**Given data**:
------------------------------

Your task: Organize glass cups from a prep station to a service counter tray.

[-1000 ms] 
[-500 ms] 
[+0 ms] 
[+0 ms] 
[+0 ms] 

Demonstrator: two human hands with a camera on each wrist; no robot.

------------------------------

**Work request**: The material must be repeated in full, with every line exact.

**Task solution**:
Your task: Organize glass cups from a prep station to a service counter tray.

[-1000 ms] 
[-500 ms] 
[+0 ms] 
[+0 ms] 
[+0 ms] 

Demonstrator: two human hands with a camera on each wrist; no robot.

This exercise is now finished.